Лобсоголдой, из последней силы принуждая себя, раздвигал губы в искательной улыбке.
Бурулдаю велено передать через Кокочу: Большой Совет завтра. И нойоны его, и чербии явятся пусть числом не менее девяти. И пускай козолюб-богол поторопится. Нынешней ночью луна в небе плоховата.
* * * * *
* * * * *
По захолодевшему шерстистому крупу Эсхель-халиун погладя, в чёрно-снежную ночь за стремя анду подтолкнул. «Не давай, Кокчу, никому обрывать воротник своей шубы! Крепче за гриву судьбы уцепись...»
Нескладная широкотазая фигура удалялась, растворяясь в синеющей мгле.

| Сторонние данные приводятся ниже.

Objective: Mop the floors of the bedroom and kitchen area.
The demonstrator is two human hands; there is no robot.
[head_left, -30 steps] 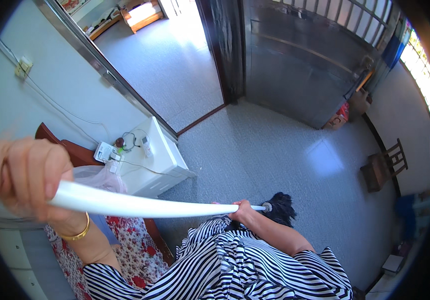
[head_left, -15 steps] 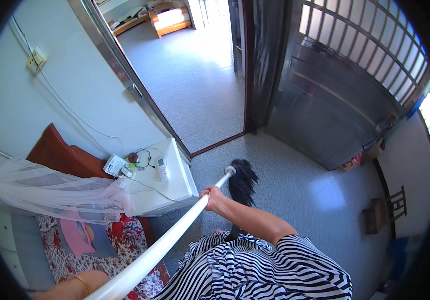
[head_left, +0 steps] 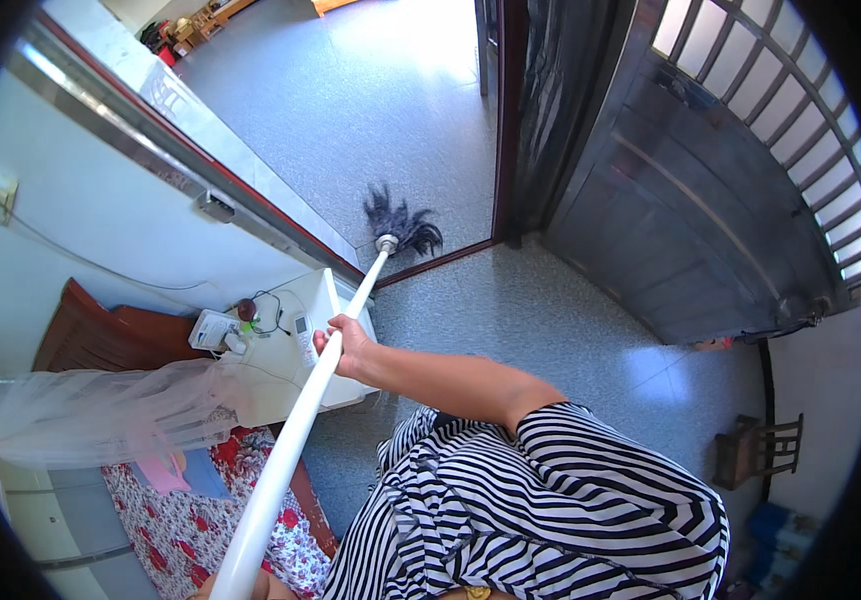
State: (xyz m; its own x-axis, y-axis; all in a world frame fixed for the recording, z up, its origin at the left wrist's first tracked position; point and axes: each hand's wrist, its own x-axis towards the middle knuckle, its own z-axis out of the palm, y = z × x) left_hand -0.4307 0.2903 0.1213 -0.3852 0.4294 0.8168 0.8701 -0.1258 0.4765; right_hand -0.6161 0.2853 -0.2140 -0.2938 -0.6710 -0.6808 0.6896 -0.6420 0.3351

Снег светло сиял под луной на ладонях берегов. Середина речки была серой, выдутой ветром до взбугрившегося местами льда. Прощальная улыбка Кокчу — вот, мол, анда Лобсо, живой ведь я! — так и запечатлелась в нём, как последний привет. Что ж, если в жизни не увидятся, может, кто знает, после смерти встретятся ещё!
В юрте, разбросав по одеялу короткие ноги, спал возвратившийся с дневного дежурства Джебке. Тоже нукер и десятский верных, как и Лобсоголдой.